Start of Block
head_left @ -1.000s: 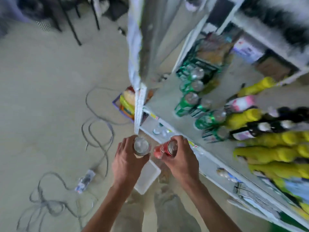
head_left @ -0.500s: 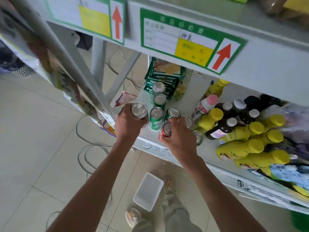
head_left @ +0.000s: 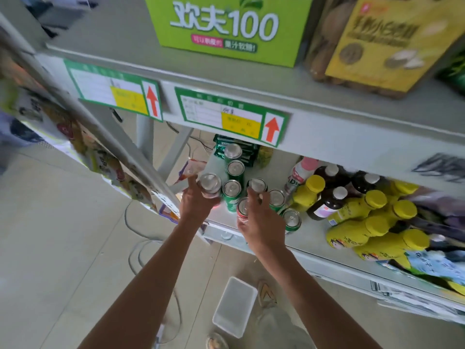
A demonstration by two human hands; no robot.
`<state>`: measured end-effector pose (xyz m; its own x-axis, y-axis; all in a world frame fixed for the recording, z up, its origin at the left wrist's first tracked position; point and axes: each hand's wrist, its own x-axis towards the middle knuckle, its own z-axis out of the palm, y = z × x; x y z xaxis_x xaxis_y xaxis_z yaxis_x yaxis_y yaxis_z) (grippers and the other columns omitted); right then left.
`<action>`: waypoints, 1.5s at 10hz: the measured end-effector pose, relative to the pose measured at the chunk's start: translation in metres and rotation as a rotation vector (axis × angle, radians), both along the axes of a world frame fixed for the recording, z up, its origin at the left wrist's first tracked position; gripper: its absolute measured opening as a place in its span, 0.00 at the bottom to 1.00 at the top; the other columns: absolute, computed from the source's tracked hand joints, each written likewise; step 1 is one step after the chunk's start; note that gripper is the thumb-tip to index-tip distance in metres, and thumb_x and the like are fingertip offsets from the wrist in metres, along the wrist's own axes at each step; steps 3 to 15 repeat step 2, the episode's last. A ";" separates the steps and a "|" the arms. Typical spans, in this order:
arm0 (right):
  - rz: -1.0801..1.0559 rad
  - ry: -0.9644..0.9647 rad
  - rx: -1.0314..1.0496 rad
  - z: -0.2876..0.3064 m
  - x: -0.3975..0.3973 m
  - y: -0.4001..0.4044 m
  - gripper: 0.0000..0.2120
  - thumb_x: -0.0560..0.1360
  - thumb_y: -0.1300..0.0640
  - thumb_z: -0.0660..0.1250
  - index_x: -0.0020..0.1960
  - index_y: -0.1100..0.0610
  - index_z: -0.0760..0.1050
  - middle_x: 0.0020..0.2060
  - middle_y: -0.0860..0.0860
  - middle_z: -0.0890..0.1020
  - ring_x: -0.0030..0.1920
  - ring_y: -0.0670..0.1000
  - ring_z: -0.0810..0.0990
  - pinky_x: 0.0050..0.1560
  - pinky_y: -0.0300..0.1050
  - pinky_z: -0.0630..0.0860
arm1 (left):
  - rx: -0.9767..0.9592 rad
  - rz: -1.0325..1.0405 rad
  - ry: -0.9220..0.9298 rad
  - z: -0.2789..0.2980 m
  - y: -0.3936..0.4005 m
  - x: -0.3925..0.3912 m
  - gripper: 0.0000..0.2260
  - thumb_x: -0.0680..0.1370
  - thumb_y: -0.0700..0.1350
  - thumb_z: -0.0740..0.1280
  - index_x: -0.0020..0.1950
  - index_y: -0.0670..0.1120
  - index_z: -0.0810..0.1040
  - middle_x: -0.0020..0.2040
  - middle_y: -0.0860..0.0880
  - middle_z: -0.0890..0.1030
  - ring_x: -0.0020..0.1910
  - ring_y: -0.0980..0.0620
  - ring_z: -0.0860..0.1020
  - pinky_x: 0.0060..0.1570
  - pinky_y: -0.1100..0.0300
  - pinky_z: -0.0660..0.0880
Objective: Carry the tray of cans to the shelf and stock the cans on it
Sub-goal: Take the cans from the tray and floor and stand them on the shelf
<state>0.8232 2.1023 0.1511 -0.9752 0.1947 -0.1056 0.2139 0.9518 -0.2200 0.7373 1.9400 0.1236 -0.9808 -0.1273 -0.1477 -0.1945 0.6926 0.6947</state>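
Stocking is nearly done, I judge: my left hand (head_left: 195,202) is wrapped around a silver-topped can (head_left: 210,184), my right hand (head_left: 260,222) around a red can (head_left: 242,210), both at the shelf (head_left: 309,233) beside green cans (head_left: 232,191); the tray (head_left: 235,307) lies empty on the floor.

Cans (head_left: 233,189) on shelf (head_left: 312,233): metal, shiny silver tops, glossy green printed sides. Red can (head_left: 242,212) by front edge, same glossy metal. Shelf itself painted metal, matt grey, smooth. Yellow bottles (head_left: 357,231) w/ smooth plastic caps. Tray (head_left: 235,307) on floor: clear plastic, semi-gloss. Green box (head_left: 226,26) up top: printed cardboard, slight sheen.
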 end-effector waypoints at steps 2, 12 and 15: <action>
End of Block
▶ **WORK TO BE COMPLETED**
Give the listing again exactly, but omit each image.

▶ **RESPONSE TO THIS EXERCISE**
head_left @ -1.000s: 
head_left @ -0.500s: 
head_left @ +0.000s: 
A demonstration by two human hands; no robot.
`<state>`: measured end-effector pose (xyz m; its own x-axis, y-axis; all in a world frame fixed for the recording, z up, its origin at the left wrist's first tracked position; point and axes: each hand's wrist, its own x-axis towards the middle knuckle, its own z-axis out of the palm, y = z × x; x y z xaxis_x xaxis_y xaxis_z yaxis_x yaxis_y yaxis_z) (grippers and the other columns omitted); right then left.
`<action>`: waypoints, 1.5s at 10hz: the measured end-effector pose, relative to the pose measured at the chunk's start: translation in metres and rotation as a rotation vector (axis × angle, radians), both along the axes of a world frame fixed for the recording, z up, its origin at the left wrist's first tracked position; gripper: its absolute measured opening as a place in its span, 0.00 at the bottom to 1.00 at the top; the other columns: absolute, computed from the source's tracked hand joints, each written likewise; step 1 is one step after the chunk's start; note that gripper is the thumb-tip to index-tip distance in metres, and thumb_x and the like are fingertip offsets from the wrist in metres, along the wrist's own axes at each step; steps 3 to 15 repeat step 2, the episode's last. A ";" separates the steps and a "|" the arms. Typical spans, in this order:
arm0 (right):
  - rz: -1.0801..1.0559 rad
  - ry: -0.9644..0.9647 rad
  - rx: -1.0314..1.0496 rad
  - z: -0.2876..0.3064 m
  - x: -0.3975..0.3973 m
  - y: -0.4001..0.4044 m
  - gripper: 0.0000..0.2120
  - thumb_x: -0.0560..0.1360
  - thumb_y: -0.1300..0.0640
  - thumb_z: -0.0660..0.1250
  - index_x: -0.0020..0.1960
  - index_y: -0.1100..0.0610
  - index_z: -0.0760..0.1050
  - middle_x: 0.0020..0.2060
  - middle_y: -0.0860..0.0860
  - middle_z: -0.0890..0.1020
  - ring_x: -0.0030..0.1920
  - ring_y: -0.0670..0.1000
  - ring_z: -0.0810..0.0990
  - pinky_x: 0.0050..0.1560
  - pinky_y: -0.0300..0.1050
  - pinky_z: -0.0630..0.0860
arm1 (left):
  - rx: -0.9767..0.9592 rad
  - rz: -1.0325..1.0405 rad
  - ry: -0.9220..0.9298 rad
  - z: -0.2789..0.2980 m
  - y: -0.3936..0.4005 m
  - x: -0.3925..0.3912 m
  - gripper: 0.0000..0.2260
  - thumb_x: -0.0680..0.1370
  - thumb_y: -0.0700..0.1350
  - thumb_z: -0.0740..0.1280
  - index_x: -0.0020..0.1950
  - index_y: -0.0670..0.1120
  - index_z: -0.0810..0.1040
  - middle_x: -0.0020..0.2040
  - middle_y: -0.0860..0.0880
  - middle_z: -0.0890..0.1030
  - ring_x: -0.0020..0.1910
  - ring_y: -0.0980..0.0620
  - ring_z: -0.0860..0.1020
  - pinky_x: 0.0060..0.1570
  - pinky_y: -0.1100..0.0300
  - pinky_z: -0.0660..0.0880
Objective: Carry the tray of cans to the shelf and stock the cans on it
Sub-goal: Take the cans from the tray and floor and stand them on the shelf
<state>0.8232 2.1023 0.1511 -0.9752 0.1947 -0.1056 0.2139 0.9518 -0.2200 0.7373 1.9400 0.1236 -0.9808 -0.1273 -0.1477 -0.1945 0.6926 0.6947</state>
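Stocking is nearly done, I judge: my left hand (head_left: 195,202) is wrapped around a silver-topped can (head_left: 210,184), my right hand (head_left: 260,222) around a red can (head_left: 242,210), both at the shelf (head_left: 309,233) beside green cans (head_left: 232,191); the tray (head_left: 235,307) lies empty on the floor.

Cans (head_left: 233,189) on shelf (head_left: 312,233): metal, shiny silver tops, glossy green printed sides. Red can (head_left: 242,212) by front edge, same glossy metal. Shelf itself painted metal, matt grey, smooth. Yellow bottles (head_left: 357,231) w/ smooth plastic caps. Tray (head_left: 235,307) on floor: clear plastic, semi-gloss. Green box (head_left: 226,26) up top: printed cardboard, slight sheen.
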 end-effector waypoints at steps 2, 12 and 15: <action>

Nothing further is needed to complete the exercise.